Nutricia says it's still too early to say how badly its Karicare infant formula brand has been damaged by the Fonterra botulism contamination scare.
At a press conference in Auckland yesterday, managing director Corine Tap said she had listened in to calls concerned parents had been making to the Karicare information line and had been "gratified" by their comments.
Last week, the company recalled all Karicare Stage 1 new baby and Stage 2 Gold+ follow on formula in the New Zealand market over contamination fears.
The recall has now been narrowed to just those two products manufactured between May 21 and August 2 this year.
Nutricia, a division of French dairy giant Danone, was one of the companies that received 38 tonnes of whey protein, produced by Fonterra in May last year, that is suspected of being contaminated with a bacteria that can cause botulism.
Asked whether the Karicare brand had been hurt, Tap said: "I find that difficult to say at this point in time because our focus has been really on understanding the issue and clarifying it to mums and dads and carers."
Nutricia was focused on getting its product back on to supermarket shelves and giving reassurance to consumers, Tap said.
"I'm confident, based on what I've seen and read and heard myself over the last week, that we will bring back the trust."
Nutricia posted a revenue of $235 million and profit of $36.2 million in the 12 months to December 31, 2011, according to documents lodged with the Companies Office last month.
Karicare, according to media reports, commands a 72 per cent share of the infant formula market in this country.
But other brands have been finding some good in the scare.
Peak New Zealand said it sold 26,000 cans of its formula brand in a single day last week as local supermarkets rushed to refill shelves depleted by the recall.
And Gregg Wycherley, managing director of Auckland's Fresco Nutrition, said sales of his firm's Goat Gold Plus infant formula product had doubled in New World and Pak'n Save stores last week.
"I think we will retain a lot of those customers," Wycherley said.
"Some of them will go back to their regular brand but we hope to keep a lot of them."

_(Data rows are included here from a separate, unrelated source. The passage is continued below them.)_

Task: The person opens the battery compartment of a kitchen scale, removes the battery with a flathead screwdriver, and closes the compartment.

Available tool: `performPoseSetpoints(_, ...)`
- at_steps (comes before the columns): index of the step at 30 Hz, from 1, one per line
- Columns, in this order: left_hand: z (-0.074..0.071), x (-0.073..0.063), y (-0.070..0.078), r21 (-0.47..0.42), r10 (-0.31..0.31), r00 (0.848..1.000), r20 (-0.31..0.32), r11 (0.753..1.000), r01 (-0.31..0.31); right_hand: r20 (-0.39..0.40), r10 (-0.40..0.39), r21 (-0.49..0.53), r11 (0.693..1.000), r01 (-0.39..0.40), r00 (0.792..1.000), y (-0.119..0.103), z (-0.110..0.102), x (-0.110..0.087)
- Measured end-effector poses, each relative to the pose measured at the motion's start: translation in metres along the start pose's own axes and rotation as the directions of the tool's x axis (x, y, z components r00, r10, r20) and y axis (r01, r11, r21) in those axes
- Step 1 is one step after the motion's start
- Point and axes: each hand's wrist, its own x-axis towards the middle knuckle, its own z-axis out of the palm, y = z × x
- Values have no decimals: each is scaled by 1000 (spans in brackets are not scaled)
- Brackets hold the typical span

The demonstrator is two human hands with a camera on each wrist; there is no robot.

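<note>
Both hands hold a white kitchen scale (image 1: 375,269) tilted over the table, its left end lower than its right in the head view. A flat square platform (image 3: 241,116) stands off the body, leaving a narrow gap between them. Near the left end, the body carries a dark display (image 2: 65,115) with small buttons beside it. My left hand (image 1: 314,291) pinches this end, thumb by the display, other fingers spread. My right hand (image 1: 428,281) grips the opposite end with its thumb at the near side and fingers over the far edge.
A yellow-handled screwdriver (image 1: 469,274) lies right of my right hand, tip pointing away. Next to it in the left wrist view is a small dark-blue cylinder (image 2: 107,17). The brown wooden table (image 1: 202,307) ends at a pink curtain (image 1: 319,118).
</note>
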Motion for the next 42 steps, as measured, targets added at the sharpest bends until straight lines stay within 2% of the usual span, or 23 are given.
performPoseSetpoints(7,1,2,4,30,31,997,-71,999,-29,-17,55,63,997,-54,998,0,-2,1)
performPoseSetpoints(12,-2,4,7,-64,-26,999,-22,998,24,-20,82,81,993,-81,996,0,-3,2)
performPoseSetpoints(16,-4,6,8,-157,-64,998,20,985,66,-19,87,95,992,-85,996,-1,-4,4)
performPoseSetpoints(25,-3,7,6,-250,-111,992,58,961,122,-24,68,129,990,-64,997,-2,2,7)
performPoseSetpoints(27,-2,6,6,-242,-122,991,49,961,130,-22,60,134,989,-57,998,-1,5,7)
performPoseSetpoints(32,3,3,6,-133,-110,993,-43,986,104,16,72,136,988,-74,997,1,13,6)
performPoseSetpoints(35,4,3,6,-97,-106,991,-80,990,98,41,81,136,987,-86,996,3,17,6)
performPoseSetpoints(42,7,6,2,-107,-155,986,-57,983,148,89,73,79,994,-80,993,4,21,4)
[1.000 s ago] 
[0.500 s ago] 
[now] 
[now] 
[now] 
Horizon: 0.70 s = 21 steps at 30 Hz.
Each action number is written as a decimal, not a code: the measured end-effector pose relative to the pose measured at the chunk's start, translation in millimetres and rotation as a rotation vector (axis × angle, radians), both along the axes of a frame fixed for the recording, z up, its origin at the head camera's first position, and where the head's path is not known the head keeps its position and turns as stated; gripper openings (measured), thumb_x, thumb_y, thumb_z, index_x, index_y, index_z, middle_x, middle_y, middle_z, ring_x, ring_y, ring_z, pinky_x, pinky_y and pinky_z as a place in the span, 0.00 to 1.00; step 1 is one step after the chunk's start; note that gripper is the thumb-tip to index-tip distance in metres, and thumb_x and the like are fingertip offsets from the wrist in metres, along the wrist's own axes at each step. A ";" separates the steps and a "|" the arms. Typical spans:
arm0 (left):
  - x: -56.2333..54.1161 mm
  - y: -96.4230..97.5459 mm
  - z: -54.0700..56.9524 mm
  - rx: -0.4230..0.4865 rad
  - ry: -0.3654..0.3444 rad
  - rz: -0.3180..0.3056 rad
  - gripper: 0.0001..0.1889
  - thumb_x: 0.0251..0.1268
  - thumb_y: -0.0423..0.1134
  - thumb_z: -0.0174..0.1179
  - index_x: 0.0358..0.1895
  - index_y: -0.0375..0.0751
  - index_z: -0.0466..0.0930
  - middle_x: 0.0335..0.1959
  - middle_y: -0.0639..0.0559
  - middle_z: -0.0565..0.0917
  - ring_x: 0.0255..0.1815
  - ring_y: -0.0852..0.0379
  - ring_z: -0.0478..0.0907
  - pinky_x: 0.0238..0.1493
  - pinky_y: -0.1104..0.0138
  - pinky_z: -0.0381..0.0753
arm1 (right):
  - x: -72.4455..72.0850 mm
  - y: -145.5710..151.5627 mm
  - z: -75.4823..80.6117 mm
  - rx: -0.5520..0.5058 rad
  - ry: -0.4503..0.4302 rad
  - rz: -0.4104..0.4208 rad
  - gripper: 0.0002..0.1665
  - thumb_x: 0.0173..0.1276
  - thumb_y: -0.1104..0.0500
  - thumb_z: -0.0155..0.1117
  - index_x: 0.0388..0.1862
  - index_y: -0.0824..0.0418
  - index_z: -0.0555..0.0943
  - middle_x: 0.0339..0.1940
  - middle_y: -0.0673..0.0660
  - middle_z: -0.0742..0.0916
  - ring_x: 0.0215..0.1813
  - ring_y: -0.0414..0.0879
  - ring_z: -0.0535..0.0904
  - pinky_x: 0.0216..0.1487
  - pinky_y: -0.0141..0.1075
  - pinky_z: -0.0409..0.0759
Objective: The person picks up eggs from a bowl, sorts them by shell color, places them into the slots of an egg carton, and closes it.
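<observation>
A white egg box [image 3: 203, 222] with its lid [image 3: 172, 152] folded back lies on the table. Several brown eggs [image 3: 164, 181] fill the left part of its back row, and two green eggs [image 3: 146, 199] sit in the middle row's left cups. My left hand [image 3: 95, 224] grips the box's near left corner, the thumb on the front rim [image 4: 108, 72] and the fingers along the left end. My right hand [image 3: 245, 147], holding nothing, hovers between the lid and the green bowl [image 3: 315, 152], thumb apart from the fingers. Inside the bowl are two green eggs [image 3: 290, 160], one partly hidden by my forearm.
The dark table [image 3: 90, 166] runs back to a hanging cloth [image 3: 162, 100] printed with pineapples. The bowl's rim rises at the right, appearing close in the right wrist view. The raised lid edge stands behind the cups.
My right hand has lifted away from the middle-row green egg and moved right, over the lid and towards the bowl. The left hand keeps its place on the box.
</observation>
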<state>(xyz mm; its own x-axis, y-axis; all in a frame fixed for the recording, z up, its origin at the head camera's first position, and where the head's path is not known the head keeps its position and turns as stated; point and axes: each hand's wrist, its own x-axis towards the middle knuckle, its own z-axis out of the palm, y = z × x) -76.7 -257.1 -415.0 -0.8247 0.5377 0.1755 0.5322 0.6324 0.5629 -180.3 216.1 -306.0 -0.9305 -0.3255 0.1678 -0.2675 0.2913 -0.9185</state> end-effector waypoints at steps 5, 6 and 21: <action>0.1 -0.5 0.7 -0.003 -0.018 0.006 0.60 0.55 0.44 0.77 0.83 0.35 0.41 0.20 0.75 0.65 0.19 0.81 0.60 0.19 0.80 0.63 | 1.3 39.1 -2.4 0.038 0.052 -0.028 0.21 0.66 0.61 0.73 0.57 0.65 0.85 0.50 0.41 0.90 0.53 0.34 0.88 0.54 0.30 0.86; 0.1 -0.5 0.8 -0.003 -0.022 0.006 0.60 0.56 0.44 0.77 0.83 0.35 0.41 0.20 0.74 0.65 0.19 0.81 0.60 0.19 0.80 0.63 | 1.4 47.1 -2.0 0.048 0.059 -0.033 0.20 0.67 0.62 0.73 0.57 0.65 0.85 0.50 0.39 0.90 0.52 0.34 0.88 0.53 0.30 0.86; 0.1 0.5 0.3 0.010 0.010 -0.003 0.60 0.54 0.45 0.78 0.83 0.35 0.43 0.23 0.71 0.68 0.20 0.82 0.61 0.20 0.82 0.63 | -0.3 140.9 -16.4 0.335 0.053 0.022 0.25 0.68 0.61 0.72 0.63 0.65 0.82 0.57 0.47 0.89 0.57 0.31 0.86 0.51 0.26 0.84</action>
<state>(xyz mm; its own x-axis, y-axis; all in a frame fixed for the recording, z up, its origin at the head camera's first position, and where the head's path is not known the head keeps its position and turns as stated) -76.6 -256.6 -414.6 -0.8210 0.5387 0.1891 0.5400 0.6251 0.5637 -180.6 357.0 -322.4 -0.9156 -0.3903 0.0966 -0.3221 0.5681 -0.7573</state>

University of Auckland senior marketing lecturer Mike Lee said Karicare's competitors could gain long-term customers as a result of the Fonterra crisis.
"Competing brands can jump on the bandwagon and try and position themselves in a chaotic environment."
*Former Air New Zealand chief executive Ralph Norris will lead a Fonterra board inquiry into the botulism contamination scare, helped by former High Court judge Judith Potter and Chapman Tripp lawyer Jack Hodder QC.
*Fonterra will also carry out a separate, operational review of the crisis headed by its group director of strategy, Maury Leyland.
*A Ministerial-level inquiry into the contamination will also take place, Prime Minister John Key confirmed last night.
*The Ministry for Primary Industries will also carry out an investigation.